One practical note on reading these updates: a rising detection count does not always mean the virus is spreading faster. It sometimes reflects increased testing. Look at whether the geographic footprint is expanding, whether new species are being affected, and whether any human cases are being reported without a clear animal exposure link. If you want a quick take on whether is bird flu on the rise, the most useful clues are the trends in detections, expanding geographic spread, and any linked human cases. Those are the signals that would indicate a meaningful shift in risk, and they are the signals the WHO and CDC are watching for too.

FAQ

If the number of bird flu detections is increasing, does that mean it is definitely spreading faster right now?

It is possible to see “more detections” without the virus spreading faster, because surveillance intensity and testing frequency can change. A better sign of real expansion is a widening geographic footprint, new affected animal species, or any human case that lacks a clear, documented bird or cattle exposure.

If no cases are reported in my area yet, should I still take precautions around birds or poultry?

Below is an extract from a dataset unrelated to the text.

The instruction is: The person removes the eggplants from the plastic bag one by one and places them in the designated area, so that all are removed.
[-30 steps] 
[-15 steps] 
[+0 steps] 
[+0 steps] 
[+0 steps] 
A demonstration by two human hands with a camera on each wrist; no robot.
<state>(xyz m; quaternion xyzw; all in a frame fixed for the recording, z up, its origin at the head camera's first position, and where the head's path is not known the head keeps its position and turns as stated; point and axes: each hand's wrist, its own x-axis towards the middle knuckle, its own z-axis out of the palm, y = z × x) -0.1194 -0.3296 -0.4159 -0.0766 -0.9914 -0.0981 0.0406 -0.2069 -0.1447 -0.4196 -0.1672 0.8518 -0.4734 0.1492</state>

A negative result in one test does not guarantee safety at the household level. If there is ongoing exposure to sick or dead birds, poultry workers should follow the full guidance on protective equipment, hand hygiene, and cleaning before re-entering the area, and any symptoms should prompt medical evaluation.

What symptoms should make me suspect bird flu after bird or animal exposure?

In people, the most common recent presenting sign in US H5 cases has been eye redness or irritation (conjunctivitis). If you had recent bird or animal exposure and develop red, painful, or gritty eyes, especially alongside fever or respiratory symptoms, contact a clinician and mention the exposure promptly.

What should I do if I find several dead wild birds in one spot?

If you find multiple dead wild birds clustered together, do not move them with bare hands. Report the location to your state wildlife agency or USDA APHIS. For cleanup, wait for guidance and avoid sweeping or disturbing feathers and droppings without protection, since dust and secretions can contaminate surfaces.

When should I get medical care after possible exposure, given the incubation timeframe?

Seek care urgently if symptoms start within roughly 2 to 7 days after an exposure and you had close contact with sick or dead birds, poultry, or dairy cattle, or contact with raw milk. Because antivirals work best when started early, tell the clinician about the exposure and whether you handled animals or contaminated materials.

What information should I tell my doctor to help them evaluate suspected bird flu?

Not every “influenza-like” illness after animal exposure is bird flu. However, clinicians often need the context to decide on testing and antivirals. Bring details such as dates of exposure, types of animals involved, whether you had eye exposure, and whether you were in barns or around raw milk.

What are the most practical ways families can reduce exposure risk if someone in the household works with poultry or dairy cattle?

Most risk reduction for household members comes from preventing contaminated materials from reaching the face and from safe handling of any raw products. For farm-related exposure, keep separate clothing for barn or milk handling, avoid touching eyes, nose, and mouth during tasks, and wash hands and exposed skin immediately after.

How do I distinguish safe food exposure from higher-risk food-related exposure?

Cooked poultry and eggs are considered safe when handled properly, the key is internal cooking to 165°F (74°C) for poultry and fully firming eggs. The higher risk is from handling raw meat or raw-contaminated surfaces and then touching your face before washing hands.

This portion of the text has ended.